- YOUR TASK:
From the records below, transcribe only the lines running from the one with "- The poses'" through the one with "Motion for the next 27". Keep both of those end lines.

- RECORDS TO PROCESS:
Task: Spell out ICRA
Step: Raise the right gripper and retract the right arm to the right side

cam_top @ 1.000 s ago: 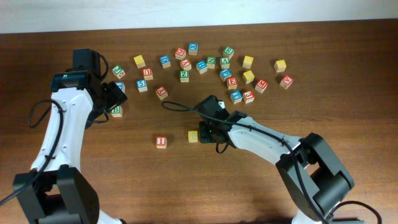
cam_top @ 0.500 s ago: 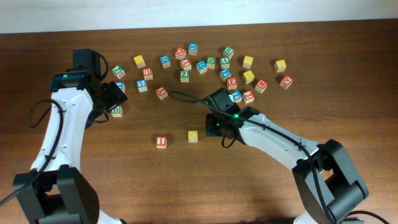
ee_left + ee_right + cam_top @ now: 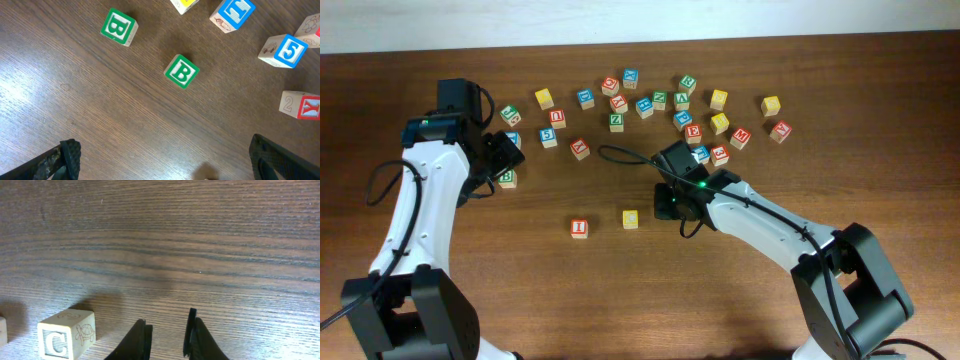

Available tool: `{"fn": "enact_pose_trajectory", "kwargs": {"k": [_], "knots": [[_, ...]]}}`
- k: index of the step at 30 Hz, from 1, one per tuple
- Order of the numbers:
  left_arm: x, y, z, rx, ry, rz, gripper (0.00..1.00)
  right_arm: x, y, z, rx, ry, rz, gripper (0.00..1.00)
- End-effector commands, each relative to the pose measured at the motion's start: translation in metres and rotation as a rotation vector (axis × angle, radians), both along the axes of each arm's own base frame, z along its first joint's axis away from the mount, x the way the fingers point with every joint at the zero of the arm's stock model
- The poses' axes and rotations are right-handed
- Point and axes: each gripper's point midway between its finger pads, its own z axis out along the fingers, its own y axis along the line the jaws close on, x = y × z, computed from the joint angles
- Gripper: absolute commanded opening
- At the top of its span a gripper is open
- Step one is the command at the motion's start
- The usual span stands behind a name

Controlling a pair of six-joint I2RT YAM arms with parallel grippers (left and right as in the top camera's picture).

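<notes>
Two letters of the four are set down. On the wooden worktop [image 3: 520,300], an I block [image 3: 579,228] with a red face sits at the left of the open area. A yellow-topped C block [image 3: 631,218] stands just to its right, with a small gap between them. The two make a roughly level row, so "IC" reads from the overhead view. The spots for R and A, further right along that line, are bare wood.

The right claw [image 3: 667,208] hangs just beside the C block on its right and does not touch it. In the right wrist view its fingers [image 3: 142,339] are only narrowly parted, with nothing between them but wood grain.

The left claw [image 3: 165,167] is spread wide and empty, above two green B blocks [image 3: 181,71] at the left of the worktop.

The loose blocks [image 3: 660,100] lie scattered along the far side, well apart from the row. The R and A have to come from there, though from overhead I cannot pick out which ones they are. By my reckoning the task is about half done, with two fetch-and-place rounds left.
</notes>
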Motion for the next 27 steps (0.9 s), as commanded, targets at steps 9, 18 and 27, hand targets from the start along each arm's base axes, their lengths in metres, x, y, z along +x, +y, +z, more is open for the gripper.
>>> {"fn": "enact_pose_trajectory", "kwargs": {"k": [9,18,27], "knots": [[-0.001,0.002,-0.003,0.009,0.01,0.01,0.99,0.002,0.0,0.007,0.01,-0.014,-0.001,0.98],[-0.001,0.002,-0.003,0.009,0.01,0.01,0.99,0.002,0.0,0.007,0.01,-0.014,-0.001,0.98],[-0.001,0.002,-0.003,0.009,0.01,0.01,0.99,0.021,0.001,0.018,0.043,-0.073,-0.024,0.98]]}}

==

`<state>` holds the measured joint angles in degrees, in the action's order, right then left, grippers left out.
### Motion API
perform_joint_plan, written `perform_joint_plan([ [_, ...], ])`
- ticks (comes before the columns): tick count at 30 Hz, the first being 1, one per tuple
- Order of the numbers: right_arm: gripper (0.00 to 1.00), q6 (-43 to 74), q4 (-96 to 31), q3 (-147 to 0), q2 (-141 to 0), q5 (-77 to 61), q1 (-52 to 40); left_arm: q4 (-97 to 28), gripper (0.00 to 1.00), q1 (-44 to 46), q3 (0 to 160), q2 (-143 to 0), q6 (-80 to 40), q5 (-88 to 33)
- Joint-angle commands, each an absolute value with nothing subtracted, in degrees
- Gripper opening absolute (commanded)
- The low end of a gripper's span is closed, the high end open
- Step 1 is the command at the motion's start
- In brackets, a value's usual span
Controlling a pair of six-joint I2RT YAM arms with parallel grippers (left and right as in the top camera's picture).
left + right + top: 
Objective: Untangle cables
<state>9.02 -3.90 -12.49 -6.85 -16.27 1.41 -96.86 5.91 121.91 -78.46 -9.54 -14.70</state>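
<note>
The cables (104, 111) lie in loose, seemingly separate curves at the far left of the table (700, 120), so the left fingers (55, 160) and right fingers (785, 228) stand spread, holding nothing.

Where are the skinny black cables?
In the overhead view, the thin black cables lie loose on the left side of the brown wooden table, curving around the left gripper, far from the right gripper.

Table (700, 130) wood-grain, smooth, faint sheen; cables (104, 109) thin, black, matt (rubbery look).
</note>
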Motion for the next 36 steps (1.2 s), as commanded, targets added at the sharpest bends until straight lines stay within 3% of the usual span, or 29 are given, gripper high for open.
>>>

- RESPONSE TO THIS TASK:
- The poses' axes and rotations are right-handed
- Point and axes: each gripper's point midway between its finger pads, its own z axis out along the fingers, its own y axis along the line the jaws close on, x = y × z, computed from the joint angles
- Gripper: absolute commanded opening
- At the top of its span a gripper is open
- Step one is the command at the motion's start
- The usual span stands behind a name

Controlling a pair of six-joint I2RT YAM arms with parallel grippers (left and right as in the top camera's picture).

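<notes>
Two letters of the four are set down. On the wooden worktop [image 3: 520,300], an I block [image 3: 579,228] with a red face sits at the left of the open area. A yellow-topped C block [image 3: 631,218] stands just to its right, with a small gap between them. The two make a roughly level row, so "IC" reads from the overhead view. The spots for R and A, further right along that line, are bare wood.

The right claw [image 3: 667,208] hangs just beside the C block on its right and does not touch it. In the right wrist view its fingers [image 3: 142,339] are only narrowly parted, with nothing between them but wood grain.

The left claw [image 3: 165,167] is spread wide and empty, above two green B blocks [image 3: 181,71] at the left of the worktop.

The loose blocks [image 3: 660,100] lie scattered along the far side, well apart from the row. The R and A have to come from there, though from overhead I cannot pick out which ones they are. By my reckoning the task is about half done, with two fetch-and-place rounds left.
</notes>
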Motion for the next 27 steps (0.9 s), as commanded, targets at steps 9, 18 and 27, hand targets from the start along each arm's base axes, their lengths in metres, x, y, z along +x, +y, +z, more is open for the gripper.

The response is now done.